I know the human perception of contrast can exceed a displays objective contrast because of this: https://en.wikipedia.org/wiki/Checker_shadow_illusion
This means a display that could only output the colors of the checkerboard would result in a third color perceived by the brain that is impossible for the display to actually have. This establishes that a display can have perceived contrast greater than the objective contrast that is dependent on the light of the neighboring pixels. I believe this might also be happening here with my crt.
Now here is where I run into a crossroads. My assumption that the ambient light of the display itself affects perceived contrast seems reasonable, but using the knowledge that the checker shadow illusion gives also means I could associate an increase in perceived contrast due to the neighboring pixel being a different color in my persistence vision.
That is, the neighboring pixel is black in my persistence vision when the framerate is lower. Do I attribute the increase in color vibrancy when ran at 48hz to the increased duration of black in my persistence vision, resulting in a darker environment eye adaptation, or due to the fact that the color of the neighboring pixels is a different color in my persistence vision, that is, they are darker and causing some sort of illusion like in the checkboard illusion?

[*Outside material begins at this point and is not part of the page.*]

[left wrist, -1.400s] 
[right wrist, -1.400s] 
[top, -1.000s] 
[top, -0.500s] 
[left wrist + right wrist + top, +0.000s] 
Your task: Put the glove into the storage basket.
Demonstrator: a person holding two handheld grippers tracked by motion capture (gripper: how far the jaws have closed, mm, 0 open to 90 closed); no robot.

Now me saying the neighboring pixels are darker in my persistence vision might be confusing because I said the image was brighter at a lower framerate but remember a crt is actually drawing each pixel sequentially in every frame, unlike lcd which swaps them all at once. Meaning the persistent image in my vision is actually changing much faster and more like a gradient. I see the dark parts in my persistence vision, but the newest part of the image appears brighter at the lower framerate then at the higher framerate. Since the persistence vision updates instep with the pixels being drawn, the entire image appears brighter even though I can see the dark parts.
It seems crazy that the human eye could make dark adaptations in such short time as to be noticeable at 48hz vs 60hz, but consider the display is actually dark for much longer than what it appears It just appears the opposite due to image retention in the brain. The two things listed above are my reasoning for why it looks more vibrant than my lcd and while I don't have objective evidence to back it up, this is the most logical conclusion I can come up with.
Now technically speaking my crt could of actually had higher contrast as I get conflicting data from google on if crts have higher contrast than lcd, I have no tool to measure it, but this doesn't explain the brighter images I perceived when flickering.